All lines from the opening of the entries below through the line containing "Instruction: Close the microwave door" must be output exactly as they appear, with no other lines.
[Opening Given records section]
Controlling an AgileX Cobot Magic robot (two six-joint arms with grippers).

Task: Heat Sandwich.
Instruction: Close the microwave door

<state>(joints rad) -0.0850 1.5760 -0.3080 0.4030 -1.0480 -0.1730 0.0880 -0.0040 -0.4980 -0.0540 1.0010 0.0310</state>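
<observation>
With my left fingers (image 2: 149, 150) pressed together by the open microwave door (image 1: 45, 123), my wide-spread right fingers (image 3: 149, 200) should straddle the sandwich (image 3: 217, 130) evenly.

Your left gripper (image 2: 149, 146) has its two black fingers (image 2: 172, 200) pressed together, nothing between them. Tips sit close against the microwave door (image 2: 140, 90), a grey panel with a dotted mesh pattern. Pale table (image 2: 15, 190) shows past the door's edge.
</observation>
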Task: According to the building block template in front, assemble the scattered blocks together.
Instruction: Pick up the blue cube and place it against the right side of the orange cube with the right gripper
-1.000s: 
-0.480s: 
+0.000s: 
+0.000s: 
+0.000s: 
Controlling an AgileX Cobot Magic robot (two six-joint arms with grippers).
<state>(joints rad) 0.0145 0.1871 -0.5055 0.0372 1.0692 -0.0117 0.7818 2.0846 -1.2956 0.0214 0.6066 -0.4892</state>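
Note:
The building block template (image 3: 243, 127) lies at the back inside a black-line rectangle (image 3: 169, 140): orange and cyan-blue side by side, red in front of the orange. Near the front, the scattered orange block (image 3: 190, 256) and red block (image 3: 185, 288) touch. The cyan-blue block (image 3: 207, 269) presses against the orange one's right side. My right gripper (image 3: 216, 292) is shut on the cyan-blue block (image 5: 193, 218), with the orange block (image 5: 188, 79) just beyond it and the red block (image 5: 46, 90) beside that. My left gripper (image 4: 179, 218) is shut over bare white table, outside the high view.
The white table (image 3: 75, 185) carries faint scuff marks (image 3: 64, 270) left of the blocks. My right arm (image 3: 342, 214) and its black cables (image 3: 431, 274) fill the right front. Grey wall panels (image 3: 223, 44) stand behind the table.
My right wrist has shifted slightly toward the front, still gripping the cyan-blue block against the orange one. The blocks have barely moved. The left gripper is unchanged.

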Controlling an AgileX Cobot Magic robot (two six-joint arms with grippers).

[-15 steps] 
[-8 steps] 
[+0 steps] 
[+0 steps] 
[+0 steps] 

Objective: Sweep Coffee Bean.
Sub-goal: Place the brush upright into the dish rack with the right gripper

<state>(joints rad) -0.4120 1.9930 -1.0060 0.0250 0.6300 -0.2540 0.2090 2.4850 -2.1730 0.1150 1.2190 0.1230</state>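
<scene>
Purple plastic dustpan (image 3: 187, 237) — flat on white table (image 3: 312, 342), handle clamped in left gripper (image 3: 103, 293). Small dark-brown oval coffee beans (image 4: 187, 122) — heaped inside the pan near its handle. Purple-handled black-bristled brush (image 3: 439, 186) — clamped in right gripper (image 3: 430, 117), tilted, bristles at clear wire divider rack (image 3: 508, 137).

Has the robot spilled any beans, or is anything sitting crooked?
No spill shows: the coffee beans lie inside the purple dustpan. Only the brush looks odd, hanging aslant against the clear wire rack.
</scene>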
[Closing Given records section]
**Output of the exercise**
Controlling an AgileX Cobot Magic robot (two six-joint arms with grippers).

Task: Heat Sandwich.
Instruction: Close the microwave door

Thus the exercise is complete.